Do ponto de vista político, a água é tratada como um bem público que, embora possa ser explorado comercialmente, deve ser acessado em seu formato potável por todos os cidadãos. No Brasil, a gestão de recursos hídricos segue as diretrizes apontadas pela Lei das Águas n° 9.433/97. Diante disso, o ministro de Minas e Energia, Bento Albuquerque, se pronunciou oficialmente e admitiu que o Brasil enfrenta uma crise hídrica. Segundo Bento, o último período de chuvas, principalmente nas regiões Sudeste e Centro Oeste, foi o mais seco dos últimos 91 anos. Graças a esses fatos, o ministro ainda fez um apelo para o uso consciente e responsável de água e energia.


Segundo especialistas, há três motivos principais para a falta de chuvas no país: o desmatamento da Amazônia, o aquecimento global causado por queima de combustíveis fósseis e o fenômeno natural La Niña. Isso causa grandes impactos, como por exemplo em cinco estados brasileiros, Minas Gerais, Goiás, Mato Grosso do Sul, São Paulo e Paraná, onde já foi disparado um alerta de emergência hídrica para o período de junho a setembro. No Espírito Santo há possibilidade de haver uma proibição na irrigação entre 5h e 18h, o que já ocorreu em 2017, quando a crise era muito menor.


O cenário para a expansão do PIB agropecuário parecia promissor, pois segundo o Instituto de Pesquisa Econômica Aplicada (IPEA), se estimava um crescimento de 2,6% em relação ao ano anterior, entretanto, a crise hídrica é um fator de risco que pode atrapalhar essa expectativa de crescimento. A crise deve acarretar na diminuição de colheita, prejuízo no desenvolvimento dos frutos e qualidade das pastagens. Além disso, o produtor também enfrenta aumento de custos, como gastos com energia e ração, o que pode contribuir para aumentar os preços de alguns produtos agrícolas e consequentemente o preço para o consumidor final.

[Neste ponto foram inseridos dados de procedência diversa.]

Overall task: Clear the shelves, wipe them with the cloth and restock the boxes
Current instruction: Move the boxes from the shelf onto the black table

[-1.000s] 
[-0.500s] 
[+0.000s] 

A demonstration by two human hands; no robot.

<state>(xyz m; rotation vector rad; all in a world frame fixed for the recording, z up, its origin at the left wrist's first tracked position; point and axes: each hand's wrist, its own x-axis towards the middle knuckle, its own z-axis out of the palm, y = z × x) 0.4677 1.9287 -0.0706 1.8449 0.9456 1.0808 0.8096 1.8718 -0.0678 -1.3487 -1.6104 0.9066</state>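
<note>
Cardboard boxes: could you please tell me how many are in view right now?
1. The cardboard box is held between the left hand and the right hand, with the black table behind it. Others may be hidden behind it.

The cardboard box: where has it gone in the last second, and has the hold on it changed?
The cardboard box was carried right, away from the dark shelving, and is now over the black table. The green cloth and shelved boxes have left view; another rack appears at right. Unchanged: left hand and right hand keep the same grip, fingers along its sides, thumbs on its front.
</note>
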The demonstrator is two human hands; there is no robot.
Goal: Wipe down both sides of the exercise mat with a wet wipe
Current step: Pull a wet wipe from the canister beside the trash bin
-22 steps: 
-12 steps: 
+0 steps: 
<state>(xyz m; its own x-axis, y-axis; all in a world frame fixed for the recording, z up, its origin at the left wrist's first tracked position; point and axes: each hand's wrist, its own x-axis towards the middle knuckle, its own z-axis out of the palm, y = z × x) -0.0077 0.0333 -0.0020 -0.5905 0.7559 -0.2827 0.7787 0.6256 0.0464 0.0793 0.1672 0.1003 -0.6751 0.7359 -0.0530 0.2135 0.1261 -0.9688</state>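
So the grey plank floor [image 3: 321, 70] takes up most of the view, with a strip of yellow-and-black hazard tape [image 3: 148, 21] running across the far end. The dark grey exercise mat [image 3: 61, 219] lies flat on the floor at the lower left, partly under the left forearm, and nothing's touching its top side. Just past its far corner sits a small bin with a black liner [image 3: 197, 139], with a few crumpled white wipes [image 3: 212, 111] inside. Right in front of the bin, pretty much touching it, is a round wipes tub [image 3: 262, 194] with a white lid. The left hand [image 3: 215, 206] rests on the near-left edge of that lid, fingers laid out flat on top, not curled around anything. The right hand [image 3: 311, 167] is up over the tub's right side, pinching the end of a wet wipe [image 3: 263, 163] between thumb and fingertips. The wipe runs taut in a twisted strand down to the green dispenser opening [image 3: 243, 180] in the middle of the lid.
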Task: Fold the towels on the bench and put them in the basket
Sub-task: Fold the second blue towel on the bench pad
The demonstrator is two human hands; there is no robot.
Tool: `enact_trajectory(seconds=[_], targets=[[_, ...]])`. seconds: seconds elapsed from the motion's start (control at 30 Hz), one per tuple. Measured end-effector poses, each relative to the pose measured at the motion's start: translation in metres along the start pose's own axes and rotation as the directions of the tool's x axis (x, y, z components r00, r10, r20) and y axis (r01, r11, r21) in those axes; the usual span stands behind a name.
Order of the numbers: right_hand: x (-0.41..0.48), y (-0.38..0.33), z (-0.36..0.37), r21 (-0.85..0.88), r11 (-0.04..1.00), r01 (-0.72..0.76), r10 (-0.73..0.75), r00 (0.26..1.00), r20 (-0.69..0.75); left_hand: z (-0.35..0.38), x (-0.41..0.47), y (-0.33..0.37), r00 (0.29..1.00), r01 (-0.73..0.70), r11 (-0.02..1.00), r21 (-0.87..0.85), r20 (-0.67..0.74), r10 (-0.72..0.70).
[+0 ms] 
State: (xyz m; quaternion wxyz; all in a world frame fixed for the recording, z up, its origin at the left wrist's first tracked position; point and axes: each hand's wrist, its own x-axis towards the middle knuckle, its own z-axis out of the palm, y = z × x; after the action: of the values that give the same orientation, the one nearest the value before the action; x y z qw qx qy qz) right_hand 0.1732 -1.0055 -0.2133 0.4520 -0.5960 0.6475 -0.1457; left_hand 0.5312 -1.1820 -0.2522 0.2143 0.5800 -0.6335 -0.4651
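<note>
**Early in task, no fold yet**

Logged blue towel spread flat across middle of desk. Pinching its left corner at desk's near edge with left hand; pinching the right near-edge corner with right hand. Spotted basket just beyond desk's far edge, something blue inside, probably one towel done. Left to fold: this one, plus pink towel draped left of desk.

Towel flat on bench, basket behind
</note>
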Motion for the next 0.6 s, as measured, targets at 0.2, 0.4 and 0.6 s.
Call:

No intuito de tentar diminuir os impactos, o governo criou um órgão que concentra em seis ministros a gestão da crise hídrica, constituindo a Câmara de Regras Excepcionais para Gestão Hidroenergética (CREG). Essa medida provisória exclui a participação dos chefes da Casa Civil e da Advocacia-Geral da União, além de dirigentes da Agência Nacional de Energia Elétrica (Aneel), da Agência Nacional de Águas (ANA), Ibama, Operador Nacional do Sistema Elétrica (ONS) e da Empresa de Pesquisa Energética (EPE).


Se há algo de positivo para se comentar acerca de tal situação, o Rio Grande do Sul aparece como um bom candidato a se beneficiar a longo prazo, pois a crise hídrica abriu perspectivas para avançar em projetos de geração de energia, como usinas térmicas, eólicas e fotovoltaicas, visando ajudar na diversificação da matriz energética do país e redução de riscos futuros de desabastecimento.